Despite the weekly increase, gas prices remain cheap both compared to last month (-5 cents) and last year (-48 cents).
The nation’s top 10 largest weekly changes: Ohio (-9 cents), South Carolina (+8 cents), Michigan (+6 cents), New Mexico (+6 cents), Delaware (+6 cents), Minnesota (+6 cents), Indiana (-6 cents), Kentucky (+5 cents), Georgia (+5 cents) and Washington, D.C. (+4 cents).

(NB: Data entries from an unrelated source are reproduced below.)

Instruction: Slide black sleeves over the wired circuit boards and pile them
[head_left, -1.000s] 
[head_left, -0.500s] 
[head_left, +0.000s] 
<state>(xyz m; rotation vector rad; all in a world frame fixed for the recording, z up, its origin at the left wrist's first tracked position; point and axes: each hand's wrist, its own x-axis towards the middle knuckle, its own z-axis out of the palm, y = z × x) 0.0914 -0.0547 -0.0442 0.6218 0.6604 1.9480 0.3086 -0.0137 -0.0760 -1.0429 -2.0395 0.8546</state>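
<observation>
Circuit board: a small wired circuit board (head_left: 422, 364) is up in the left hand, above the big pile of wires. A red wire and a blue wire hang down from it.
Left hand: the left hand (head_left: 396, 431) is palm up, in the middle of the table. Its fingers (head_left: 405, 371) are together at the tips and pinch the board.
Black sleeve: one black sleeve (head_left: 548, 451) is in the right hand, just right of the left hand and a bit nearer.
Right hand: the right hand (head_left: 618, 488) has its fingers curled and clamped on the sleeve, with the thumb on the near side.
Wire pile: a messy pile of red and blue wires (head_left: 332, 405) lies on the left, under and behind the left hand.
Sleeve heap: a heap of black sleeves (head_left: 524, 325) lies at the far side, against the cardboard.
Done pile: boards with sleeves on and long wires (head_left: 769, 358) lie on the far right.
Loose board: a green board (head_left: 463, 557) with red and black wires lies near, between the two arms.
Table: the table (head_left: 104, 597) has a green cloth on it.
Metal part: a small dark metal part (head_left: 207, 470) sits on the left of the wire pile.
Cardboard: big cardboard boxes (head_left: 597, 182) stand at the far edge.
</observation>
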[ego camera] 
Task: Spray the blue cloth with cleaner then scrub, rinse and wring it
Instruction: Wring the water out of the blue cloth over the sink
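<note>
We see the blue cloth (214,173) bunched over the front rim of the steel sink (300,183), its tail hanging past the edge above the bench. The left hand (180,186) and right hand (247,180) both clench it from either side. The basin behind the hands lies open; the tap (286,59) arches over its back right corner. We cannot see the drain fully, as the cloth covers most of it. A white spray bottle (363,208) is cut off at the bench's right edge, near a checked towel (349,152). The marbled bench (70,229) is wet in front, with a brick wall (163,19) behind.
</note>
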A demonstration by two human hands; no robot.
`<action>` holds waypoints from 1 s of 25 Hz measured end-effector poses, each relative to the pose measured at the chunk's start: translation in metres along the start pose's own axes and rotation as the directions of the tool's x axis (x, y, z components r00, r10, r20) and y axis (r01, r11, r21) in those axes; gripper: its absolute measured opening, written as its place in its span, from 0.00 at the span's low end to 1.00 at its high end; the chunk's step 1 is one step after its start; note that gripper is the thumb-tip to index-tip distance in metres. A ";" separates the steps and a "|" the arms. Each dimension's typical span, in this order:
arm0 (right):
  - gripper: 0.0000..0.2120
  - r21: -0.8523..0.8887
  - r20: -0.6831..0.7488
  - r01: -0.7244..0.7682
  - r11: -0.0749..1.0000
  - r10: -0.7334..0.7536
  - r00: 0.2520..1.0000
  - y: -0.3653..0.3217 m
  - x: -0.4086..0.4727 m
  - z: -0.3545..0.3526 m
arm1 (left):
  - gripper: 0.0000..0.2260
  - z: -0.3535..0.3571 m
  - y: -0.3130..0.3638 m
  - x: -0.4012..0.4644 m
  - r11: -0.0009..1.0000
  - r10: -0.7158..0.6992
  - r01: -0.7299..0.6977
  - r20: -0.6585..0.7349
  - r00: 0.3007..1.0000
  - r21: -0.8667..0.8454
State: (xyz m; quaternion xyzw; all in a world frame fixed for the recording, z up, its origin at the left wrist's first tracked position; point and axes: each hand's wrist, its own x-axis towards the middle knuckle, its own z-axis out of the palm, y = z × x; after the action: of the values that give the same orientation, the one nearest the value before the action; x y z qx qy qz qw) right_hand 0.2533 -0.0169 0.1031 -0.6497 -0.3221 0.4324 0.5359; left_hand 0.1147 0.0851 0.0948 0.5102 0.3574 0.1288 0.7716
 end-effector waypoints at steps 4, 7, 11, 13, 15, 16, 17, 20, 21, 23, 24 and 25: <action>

The nation’s top 10 least expensive markets: Missouri ($1.76), Mississippi ($1.80), Oklahoma ($1.80), Texas ($1.80), Arkansas ($1.82), Louisiana ($1.84), Alabama ($1.86), Tennessee ($1.86), Kansas ($1.87) and South Carolina ($1.89).
Oil Market Dynamics
At the close of Friday’s formal trading session, WTI decreased by 99 cents to settle at $40.13. Domestic crude prices decreased at the end of the day due to rising coronavirus infections worldwide, which could lead to a decrease in crude demand as countries and states implement new measures to reduce transmission of the virus. For this week, crude prices may continue to decline if demand concerns continue to worry the market.
Additionally, the Organization of the Petroleum Exporting Countries (OPEC) last week released its revised outlook for world oil demand through the end of the year, estimating demand will reduce by approximately 300,000 b/d to 96.3 million b/d. The revision raised market expectations that the cartel and its allies, including Russia, will either agree to continue or increase current supply cuts when they meet on November 30 and December 1. Currently, OPEC and its partners in the production reduction agreement have agreed to cut crude output by 7.7 million b/d through the end of 2020.